Ultrasound: Focused Echocardiography
Goals: Evaluate for pericardial effusion, general cardiac function, and evidence of right heart strain.
Transducer: Low frequency phased array transducer
Windows: Can be performed in any order. Try alternative windows if initial choice is unsuccessful. Standard cardiac imaging places the screen indicator on the right side of the screen. Using abdominal or other machine presets where the screen indicator is on the left side of the screen will require a 180-degree flip of the transducer from the description below.
Figure 1: Standard transducer placement for the basic transthoracic echocardiography examination
1. Parasternal Long-Axis (PSLA)
- Anatomic landmarks: Just left of sternum, 4th or 5th intercostal space
- Initial transducer orientation: Place directional indicator towards right shoulder. Align image to include both aortic and mitral valve. Place mitral valve in center of screen.

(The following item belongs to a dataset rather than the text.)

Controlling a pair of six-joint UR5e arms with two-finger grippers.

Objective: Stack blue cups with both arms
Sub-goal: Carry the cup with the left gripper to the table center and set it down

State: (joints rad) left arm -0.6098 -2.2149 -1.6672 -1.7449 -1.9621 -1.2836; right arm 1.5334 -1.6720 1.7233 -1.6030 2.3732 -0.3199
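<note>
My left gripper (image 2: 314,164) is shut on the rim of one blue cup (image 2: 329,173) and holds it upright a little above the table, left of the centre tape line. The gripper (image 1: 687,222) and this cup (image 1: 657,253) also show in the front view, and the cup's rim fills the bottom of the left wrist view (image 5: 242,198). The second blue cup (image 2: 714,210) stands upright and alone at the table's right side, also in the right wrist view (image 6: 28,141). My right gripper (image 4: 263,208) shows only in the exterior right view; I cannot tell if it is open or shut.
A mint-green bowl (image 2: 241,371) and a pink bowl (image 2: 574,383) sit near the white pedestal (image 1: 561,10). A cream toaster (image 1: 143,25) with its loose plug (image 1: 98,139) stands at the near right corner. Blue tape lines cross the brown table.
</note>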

Figure 2: Parasternal Long Axis view with measurement. Note the right ventricle (RV), interventricular septum (S), left ventricle (LV), left atrium (LA), anterior mitral valve leaflet (*), and aorta (Ao) seen at its root adjacent to the aortic valve and again descending deep to the heart. EPSS is measured in M-mode (right panel) as the distance from the interventricular septum to the first upstroke of the anterior mitral valve leaflet in diastole – used to help determine LV ejection fraction.
2. Parasternal Short-Axis (PSSA)
- Anatomic landmarks: Same location as PSLX. Rotate transducer 90o clockwise.
- Initial transducer orientation: Directional indicator towards left shoulder. Fan transducer towards right shoulder for image of aortic valve. Fan transducer towards left hip for image of mid LV cavity.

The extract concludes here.